Anyone else with a large catalog dealing with crazy GSC indexing fluctuations?
We run a kitchen and bath e-commerce site with close to 900K SKUs. Out of all submitted pages, only 291,912 are indexed and 558,569 are not. Here's the breakdown of non-indexed reasons:
- Crawled - currently not indexed: 527,301
- Discovered - currently not indexed: 28,507
- Duplicate, Google chose different canonical than user: 1,296
- Soft 404: 626
- Not Found (404): 413
- Blocked by robots.txt: 233 (we allow everything except backend pages, cart, checkout, etc.)
- Server error (5xx): 176
- Page with redirect: 17
The most frustrating part is that the indexing keeps fluctuating.

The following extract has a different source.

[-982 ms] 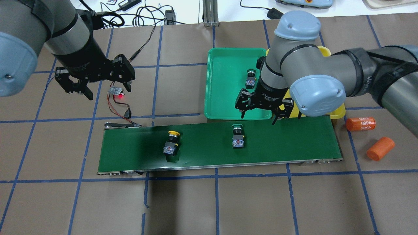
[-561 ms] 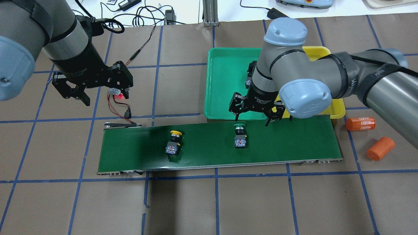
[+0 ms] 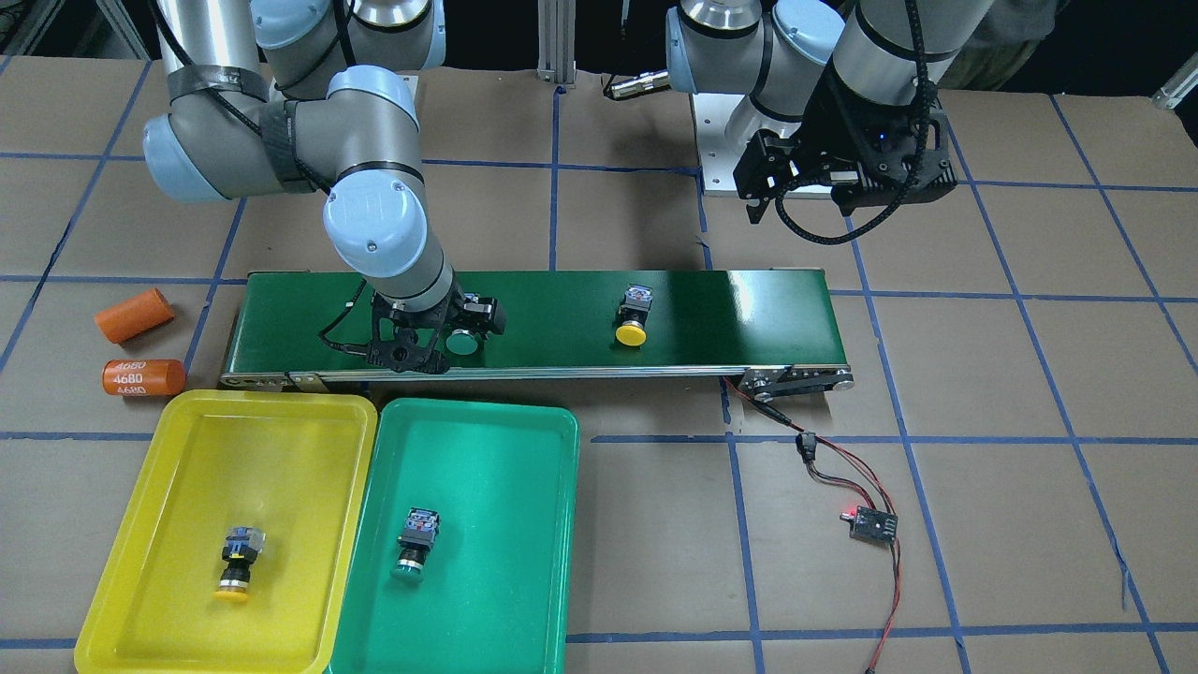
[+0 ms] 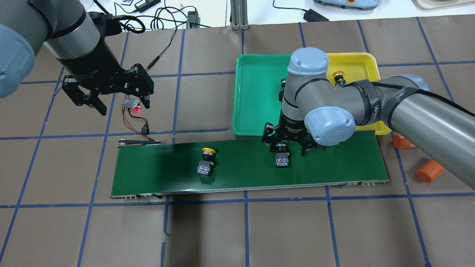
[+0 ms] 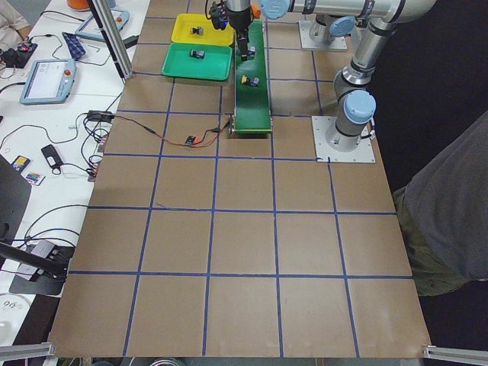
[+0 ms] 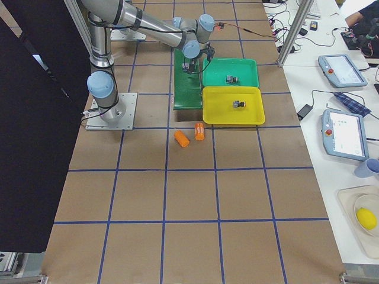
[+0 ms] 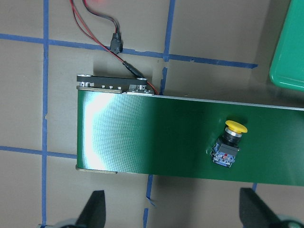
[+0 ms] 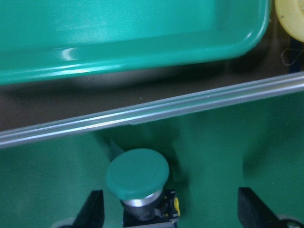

Pages that were indexed a week ago suddenly drop out and show up as 'Crawled - currently not indexed.' These are good pages with real product content, not thin or duplicate stuff. Then sometimes they come back, and others drop. It feels like Google is constantly reshuffling what it considers worth indexing.
Has anyone with a similarly large catalog seen this? Did anything actually move the needle for you, content depth, internal linking, pruning low-value SKUs, technical fixes? Curious whether this is just the reality of running a big catalog or if there's a pattern others have cracked.